To do>
Filter the records, keeping every line that has the string "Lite".

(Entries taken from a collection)
▶
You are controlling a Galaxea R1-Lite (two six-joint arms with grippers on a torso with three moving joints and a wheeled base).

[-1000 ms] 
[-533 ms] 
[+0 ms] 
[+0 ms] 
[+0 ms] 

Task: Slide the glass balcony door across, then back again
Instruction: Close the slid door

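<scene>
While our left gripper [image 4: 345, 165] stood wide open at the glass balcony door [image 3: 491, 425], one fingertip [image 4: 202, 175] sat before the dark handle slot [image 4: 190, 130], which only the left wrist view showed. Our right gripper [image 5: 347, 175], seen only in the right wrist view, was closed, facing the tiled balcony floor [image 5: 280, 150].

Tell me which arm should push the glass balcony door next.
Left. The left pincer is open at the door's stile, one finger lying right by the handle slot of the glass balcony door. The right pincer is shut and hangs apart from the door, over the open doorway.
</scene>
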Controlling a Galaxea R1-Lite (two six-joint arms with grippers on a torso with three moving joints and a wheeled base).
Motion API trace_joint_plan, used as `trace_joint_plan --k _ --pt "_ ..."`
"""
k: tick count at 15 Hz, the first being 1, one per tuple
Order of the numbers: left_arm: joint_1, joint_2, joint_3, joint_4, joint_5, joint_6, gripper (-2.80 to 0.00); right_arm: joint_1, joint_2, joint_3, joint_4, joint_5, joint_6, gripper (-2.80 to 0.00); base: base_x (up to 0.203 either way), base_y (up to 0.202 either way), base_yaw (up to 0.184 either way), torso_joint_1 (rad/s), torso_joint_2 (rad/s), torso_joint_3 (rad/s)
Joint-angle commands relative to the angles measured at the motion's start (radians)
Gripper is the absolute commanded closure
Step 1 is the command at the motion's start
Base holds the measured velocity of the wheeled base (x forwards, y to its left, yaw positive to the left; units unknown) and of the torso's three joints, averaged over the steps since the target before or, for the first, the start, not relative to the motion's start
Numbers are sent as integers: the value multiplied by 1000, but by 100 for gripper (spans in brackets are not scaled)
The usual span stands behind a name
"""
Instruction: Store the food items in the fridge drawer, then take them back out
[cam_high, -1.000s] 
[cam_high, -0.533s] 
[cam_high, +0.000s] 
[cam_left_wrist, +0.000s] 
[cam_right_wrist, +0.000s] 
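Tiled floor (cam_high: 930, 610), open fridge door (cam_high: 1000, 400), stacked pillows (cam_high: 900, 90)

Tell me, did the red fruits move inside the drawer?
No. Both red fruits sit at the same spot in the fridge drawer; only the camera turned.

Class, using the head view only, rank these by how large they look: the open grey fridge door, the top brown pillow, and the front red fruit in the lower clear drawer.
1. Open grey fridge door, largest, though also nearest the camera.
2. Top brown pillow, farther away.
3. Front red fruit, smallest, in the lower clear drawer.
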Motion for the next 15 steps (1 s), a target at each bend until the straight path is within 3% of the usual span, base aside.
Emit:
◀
Output of the exercise>
You are controlling a Galaxea R1-Lite (two six-joint arms with grippers on a torso with three moving joints and a wheeled base).
Controlling a Galaxea R1-Lite (two six-joint arms with grippers on a torso with three moving joints and a wheeled base).

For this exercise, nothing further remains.